▸ **Instructions for the task**: Copy out all of the data word for word. Omit every picture.

▸ **Recorded data**:
····················

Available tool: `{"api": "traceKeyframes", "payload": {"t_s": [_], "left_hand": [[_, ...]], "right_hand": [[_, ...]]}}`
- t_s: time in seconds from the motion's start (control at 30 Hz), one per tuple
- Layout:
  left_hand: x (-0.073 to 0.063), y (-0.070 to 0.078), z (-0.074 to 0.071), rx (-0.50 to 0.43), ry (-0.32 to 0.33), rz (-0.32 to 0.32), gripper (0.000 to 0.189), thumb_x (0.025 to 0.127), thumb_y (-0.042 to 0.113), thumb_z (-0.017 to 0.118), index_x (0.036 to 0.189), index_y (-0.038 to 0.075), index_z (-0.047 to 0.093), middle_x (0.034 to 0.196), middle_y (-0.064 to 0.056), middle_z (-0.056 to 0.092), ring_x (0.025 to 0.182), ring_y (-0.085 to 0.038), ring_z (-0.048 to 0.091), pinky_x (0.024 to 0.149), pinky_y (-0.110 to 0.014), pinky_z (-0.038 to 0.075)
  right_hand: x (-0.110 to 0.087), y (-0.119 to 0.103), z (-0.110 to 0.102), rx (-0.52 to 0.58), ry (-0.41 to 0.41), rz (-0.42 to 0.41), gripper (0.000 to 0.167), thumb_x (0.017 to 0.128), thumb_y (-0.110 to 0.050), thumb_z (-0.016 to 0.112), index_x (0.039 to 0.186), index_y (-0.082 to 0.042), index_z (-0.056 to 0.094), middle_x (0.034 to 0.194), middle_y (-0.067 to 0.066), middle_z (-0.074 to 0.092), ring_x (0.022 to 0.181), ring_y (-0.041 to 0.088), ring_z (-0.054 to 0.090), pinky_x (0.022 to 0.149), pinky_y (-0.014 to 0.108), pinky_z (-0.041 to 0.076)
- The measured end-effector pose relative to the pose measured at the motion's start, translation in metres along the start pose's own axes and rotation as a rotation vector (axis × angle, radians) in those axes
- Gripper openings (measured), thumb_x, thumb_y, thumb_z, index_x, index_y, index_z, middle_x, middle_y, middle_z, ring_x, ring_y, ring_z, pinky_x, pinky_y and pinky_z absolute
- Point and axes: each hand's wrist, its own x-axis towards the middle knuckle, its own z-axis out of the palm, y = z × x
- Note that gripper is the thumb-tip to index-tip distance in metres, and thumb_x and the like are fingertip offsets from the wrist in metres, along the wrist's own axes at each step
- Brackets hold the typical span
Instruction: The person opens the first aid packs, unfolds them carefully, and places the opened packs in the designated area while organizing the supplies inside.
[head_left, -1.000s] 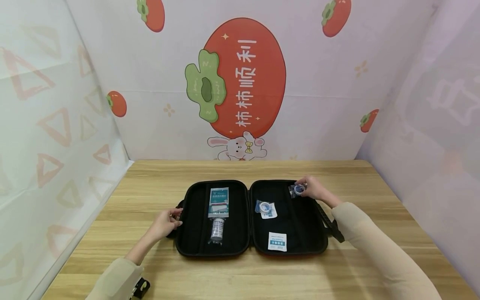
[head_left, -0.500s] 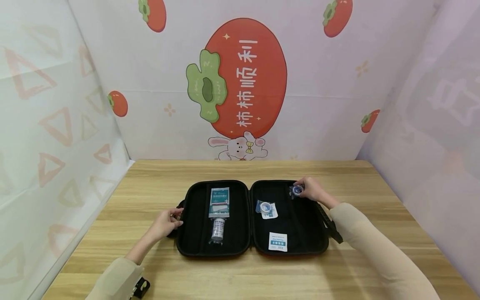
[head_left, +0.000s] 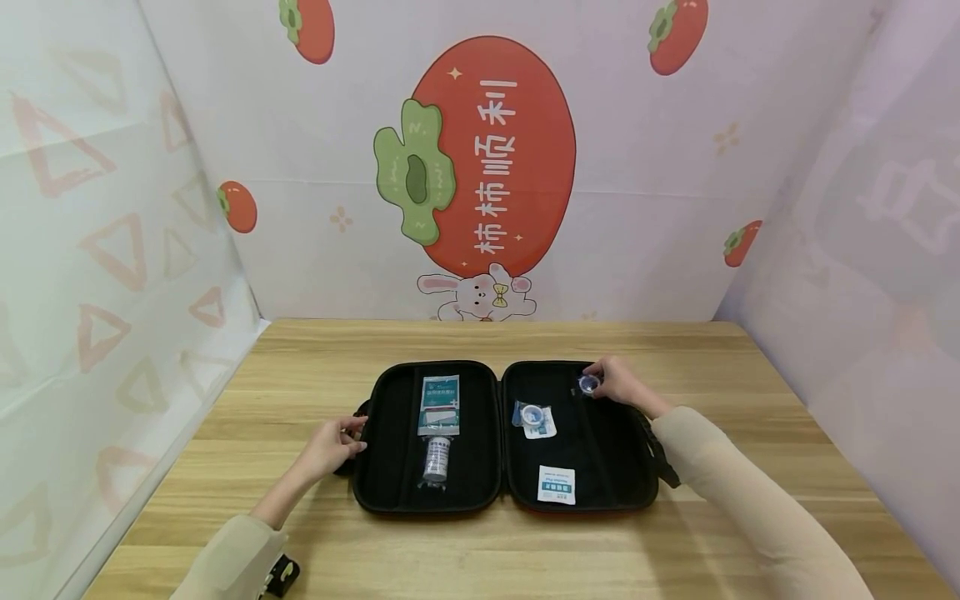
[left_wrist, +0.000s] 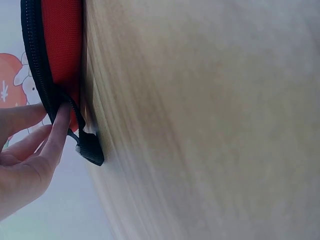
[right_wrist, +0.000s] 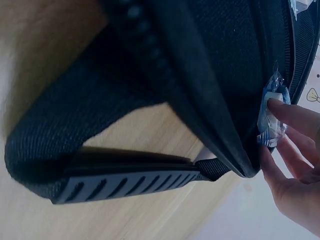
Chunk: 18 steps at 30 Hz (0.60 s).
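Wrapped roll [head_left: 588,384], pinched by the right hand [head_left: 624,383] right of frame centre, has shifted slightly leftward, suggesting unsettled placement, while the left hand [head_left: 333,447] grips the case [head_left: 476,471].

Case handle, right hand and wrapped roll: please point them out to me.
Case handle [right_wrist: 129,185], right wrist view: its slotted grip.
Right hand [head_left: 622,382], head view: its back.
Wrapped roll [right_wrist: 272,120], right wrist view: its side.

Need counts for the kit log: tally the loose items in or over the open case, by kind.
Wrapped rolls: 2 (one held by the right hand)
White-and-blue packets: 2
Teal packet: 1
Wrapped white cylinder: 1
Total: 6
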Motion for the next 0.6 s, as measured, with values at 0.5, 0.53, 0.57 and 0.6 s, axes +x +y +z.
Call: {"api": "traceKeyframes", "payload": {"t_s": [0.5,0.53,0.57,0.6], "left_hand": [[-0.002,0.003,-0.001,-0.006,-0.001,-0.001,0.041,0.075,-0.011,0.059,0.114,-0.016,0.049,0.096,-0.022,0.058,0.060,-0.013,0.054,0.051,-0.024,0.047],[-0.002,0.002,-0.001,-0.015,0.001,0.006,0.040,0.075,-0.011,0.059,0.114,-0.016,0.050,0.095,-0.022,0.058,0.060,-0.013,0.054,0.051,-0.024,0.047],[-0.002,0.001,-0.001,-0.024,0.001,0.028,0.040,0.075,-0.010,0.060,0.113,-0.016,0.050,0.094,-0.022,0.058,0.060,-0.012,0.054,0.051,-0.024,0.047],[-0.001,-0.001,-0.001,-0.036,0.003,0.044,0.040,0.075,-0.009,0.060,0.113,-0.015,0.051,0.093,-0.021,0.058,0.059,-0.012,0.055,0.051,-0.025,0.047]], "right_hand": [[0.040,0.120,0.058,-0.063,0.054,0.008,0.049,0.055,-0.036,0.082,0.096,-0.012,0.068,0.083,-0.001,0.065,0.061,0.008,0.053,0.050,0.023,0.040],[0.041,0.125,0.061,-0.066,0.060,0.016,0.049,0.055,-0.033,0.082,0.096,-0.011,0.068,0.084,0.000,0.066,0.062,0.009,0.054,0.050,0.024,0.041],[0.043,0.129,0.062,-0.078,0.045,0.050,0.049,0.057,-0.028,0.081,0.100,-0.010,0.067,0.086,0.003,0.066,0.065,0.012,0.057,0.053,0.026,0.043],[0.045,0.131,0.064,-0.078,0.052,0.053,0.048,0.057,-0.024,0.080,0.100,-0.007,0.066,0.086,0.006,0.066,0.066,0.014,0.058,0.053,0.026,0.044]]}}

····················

▸ **Answer area**:
Available tool: `{"api": "traceKeyframes", "payload": {"t_s": [_], "left_hand": [[_, ...]], "right_hand": [[_, ...]]}}`
- t_s: time in seconds from the motion's start (control at 30 Hz), one per tuple
- Layout:
  left_hand: x (-0.073 to 0.063), y (-0.070 to 0.078), z (-0.074 to 0.071), rx (-0.50 to 0.43), ry (-0.32 to 0.33), rz (-0.32 to 0.32), gripper (0.000 to 0.189), thumb_x (0.025 to 0.127), thumb_y (-0.042 to 0.113), thumb_z (-0.017 to 0.118), index_x (0.036 to 0.189), index_y (-0.038 to 0.075), index_z (-0.047 to 0.093), middle_x (0.034 to 0.196), middle_y (-0.064 to 0.056), middle_z (-0.056 to 0.092), ring_x (0.025 to 0.182), ring_y (-0.085 to 0.038), ring_z (-0.048 to 0.091), pinky_x (0.024 to 0.149), pinky_y (-0.110 to 0.014), pinky_z (-0.038 to 0.075)
  right_hand: x (-0.110 to 0.087), y (-0.119 to 0.103), z (-0.110 to 0.102), rx (-0.52 to 0.58), ry (-0.41 to 0.41), rz (-0.42 to 0.41), gripper (0.000 to 0.167), thumb_x (0.017 to 0.128), thumb_y (-0.110 to 0.050), thumb_z (-0.016 to 0.112), index_x (0.039 to 0.186), index_y (-0.082 to 0.042), index_z (-0.056 to 0.094), middle_x (0.034 to 0.194), middle_y (-0.067 to 0.066), middle_z (-0.074 to 0.092), ring_x (0.022 to 0.181), ring_y (-0.041 to 0.088), ring_z (-0.054 to 0.090), pinky_x (0.022 to 0.149), pinky_y (-0.014 to 0.108), pinky_z (-0.041 to 0.076)
- The measured end-effector pose relative to the pose measured at the motion's start, translation in metres along the start pose's own axes and rotation as a rotation vector (axis × angle, radians) in those axes
- Gripper openings (measured), thumb_x, thumb_y, thumb_z, index_x, index_y, index_z, middle_x, middle_y, middle_z, ring_x, ring_y, ring_z, pinky_x, pinky_y and pinky_z absolute
- Point and axes: each hand's wrist, its own x-axis towards the middle knuckle, its own z-axis out of the palm, y = z × x
- Note that gripper is the thumb-tip to index-tip distance in metres, and thumb_x and the like are fingertip offsets from the wrist in metres, along the wrist's own axes at each step
- Brackets hold the typical span
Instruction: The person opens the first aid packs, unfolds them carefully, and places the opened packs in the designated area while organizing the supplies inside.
[head_left, -1.000s] 
[head_left, -0.500s] 
[head_left, +0.000s] 
[left_wrist, +0.000s] 
[right_wrist, +0.000s] 
Chunk: 18 steps at 30 Hz (0.60 s).
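Wrapped roll [head_left: 588,384], pinched by the right hand [head_left: 624,383] right of frame centre, has shifted slightly leftward, suggesting unsettled placement, while the left hand [head_left: 333,447] grips the case [head_left: 476,471].

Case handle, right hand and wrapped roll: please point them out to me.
Case handle [right_wrist: 129,185], right wrist view: its slotted grip.
Right hand [head_left: 622,382], head view: its back.
Wrapped roll [right_wrist: 272,120], right wrist view: its side.

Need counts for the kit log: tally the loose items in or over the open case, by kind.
Wrapped rolls: 2 (one held by the right hand)
White-and-blue packets: 2
Teal packet: 1
Wrapped white cylinder: 1
Total: 6
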Motion for the next 0.6 s, as measured, with values at 0.5, 0.53, 0.57 and 0.6 s, axes +x +y +z.
Call: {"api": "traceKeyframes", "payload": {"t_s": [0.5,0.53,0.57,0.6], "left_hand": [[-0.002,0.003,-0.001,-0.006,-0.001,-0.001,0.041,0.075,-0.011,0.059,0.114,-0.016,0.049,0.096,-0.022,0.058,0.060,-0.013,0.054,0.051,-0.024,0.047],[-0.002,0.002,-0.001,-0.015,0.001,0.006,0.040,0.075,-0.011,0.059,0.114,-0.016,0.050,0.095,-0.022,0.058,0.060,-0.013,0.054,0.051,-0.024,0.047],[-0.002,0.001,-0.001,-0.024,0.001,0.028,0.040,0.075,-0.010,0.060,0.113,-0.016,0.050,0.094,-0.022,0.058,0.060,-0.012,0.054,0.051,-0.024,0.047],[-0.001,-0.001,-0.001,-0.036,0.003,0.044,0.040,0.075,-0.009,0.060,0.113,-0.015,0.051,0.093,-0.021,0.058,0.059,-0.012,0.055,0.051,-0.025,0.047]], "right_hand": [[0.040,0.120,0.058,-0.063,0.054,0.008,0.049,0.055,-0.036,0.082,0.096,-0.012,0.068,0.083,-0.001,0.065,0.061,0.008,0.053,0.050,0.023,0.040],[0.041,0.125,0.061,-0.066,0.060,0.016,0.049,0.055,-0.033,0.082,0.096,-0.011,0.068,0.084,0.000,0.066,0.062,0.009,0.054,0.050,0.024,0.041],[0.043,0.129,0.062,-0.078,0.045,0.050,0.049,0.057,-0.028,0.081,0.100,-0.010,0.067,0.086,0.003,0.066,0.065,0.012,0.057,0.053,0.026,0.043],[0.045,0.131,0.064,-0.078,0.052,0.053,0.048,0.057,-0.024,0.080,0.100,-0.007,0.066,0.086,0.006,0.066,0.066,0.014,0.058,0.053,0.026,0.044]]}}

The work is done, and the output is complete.